Levintin’s broad ranging mind and insatiable musical curiosity kept him from becoming solely an academic. Yet another of his passions had always been writing – going back to his high school days, he’d worked as a reporter for the Palos Verdes View newspaper (where he also served as editor the summers of ’75 and ’76). And so in 2006, he wrote the groundbreaking book, “This is Your Brain on Music,” which also served as the basis for two subsequent documentaries on the topic he made with Bobby McPherrin and Sting.
Levitin said that his scientific approach to music isn’t as singular as one might imagine. Music, after all, is based on math – intervals – and musicians are generally the ultimate autodidacts. Many musicians, Levitin said, study music as a science.

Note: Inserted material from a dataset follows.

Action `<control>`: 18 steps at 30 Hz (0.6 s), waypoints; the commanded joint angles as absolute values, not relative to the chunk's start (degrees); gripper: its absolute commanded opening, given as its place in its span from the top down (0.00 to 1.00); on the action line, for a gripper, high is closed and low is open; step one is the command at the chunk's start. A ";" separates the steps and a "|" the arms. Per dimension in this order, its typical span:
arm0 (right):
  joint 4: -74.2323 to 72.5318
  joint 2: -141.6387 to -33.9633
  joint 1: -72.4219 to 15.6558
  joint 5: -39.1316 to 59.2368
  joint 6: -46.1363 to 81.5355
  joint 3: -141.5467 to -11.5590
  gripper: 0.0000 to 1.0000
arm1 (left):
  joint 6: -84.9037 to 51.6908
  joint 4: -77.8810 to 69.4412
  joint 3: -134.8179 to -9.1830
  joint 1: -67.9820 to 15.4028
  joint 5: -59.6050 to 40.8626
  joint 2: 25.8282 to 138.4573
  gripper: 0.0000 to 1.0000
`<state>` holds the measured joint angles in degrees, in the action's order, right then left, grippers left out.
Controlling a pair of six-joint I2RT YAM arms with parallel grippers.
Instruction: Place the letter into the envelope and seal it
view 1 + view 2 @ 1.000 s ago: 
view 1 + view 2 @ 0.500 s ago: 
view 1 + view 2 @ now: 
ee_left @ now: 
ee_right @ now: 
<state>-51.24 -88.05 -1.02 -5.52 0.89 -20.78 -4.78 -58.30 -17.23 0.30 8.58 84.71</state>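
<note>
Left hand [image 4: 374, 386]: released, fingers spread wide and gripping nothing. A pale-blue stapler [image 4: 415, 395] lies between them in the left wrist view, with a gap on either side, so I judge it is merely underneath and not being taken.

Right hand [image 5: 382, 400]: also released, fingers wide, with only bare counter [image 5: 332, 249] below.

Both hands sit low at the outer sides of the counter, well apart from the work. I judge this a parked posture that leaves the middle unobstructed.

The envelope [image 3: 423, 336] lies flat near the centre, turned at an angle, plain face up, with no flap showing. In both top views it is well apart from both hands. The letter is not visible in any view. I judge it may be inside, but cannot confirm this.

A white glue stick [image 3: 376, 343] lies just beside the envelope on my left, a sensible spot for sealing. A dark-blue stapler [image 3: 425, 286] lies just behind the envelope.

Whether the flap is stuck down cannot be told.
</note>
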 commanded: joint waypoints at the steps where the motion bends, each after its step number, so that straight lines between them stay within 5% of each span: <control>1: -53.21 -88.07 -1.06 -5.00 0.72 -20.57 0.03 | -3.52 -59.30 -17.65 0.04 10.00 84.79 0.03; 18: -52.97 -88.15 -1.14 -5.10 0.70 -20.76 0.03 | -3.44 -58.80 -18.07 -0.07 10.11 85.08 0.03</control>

“I think that is not so unusual,” he said. “If you read Bob Dylan’s autobiography, he talks about taking a very systematic and methodical approach to dissecting songs when he was learning to song-write, really a scientific approach to tinkering and experimenting, ‘How do I do what Woody Guthrie did? What move did he make there musically or lyrically that gave it that emotional impact? I’ve come to learn since the publication of the books, there are a lot of musicians who think about music in a scientific way, or resonate to the scientific approach, and want to know more about it.”
Levitin retains fond memories of his Palos Verdes childhood. Though his parents have since left the area, Levitin said that without the musical education he received in PV schools, much of the rest of his astonishing career might not have been possible.
“Palos Verdes High, Class of ’75,” Levitin said. “I never forget the opportunities I had growing up there.”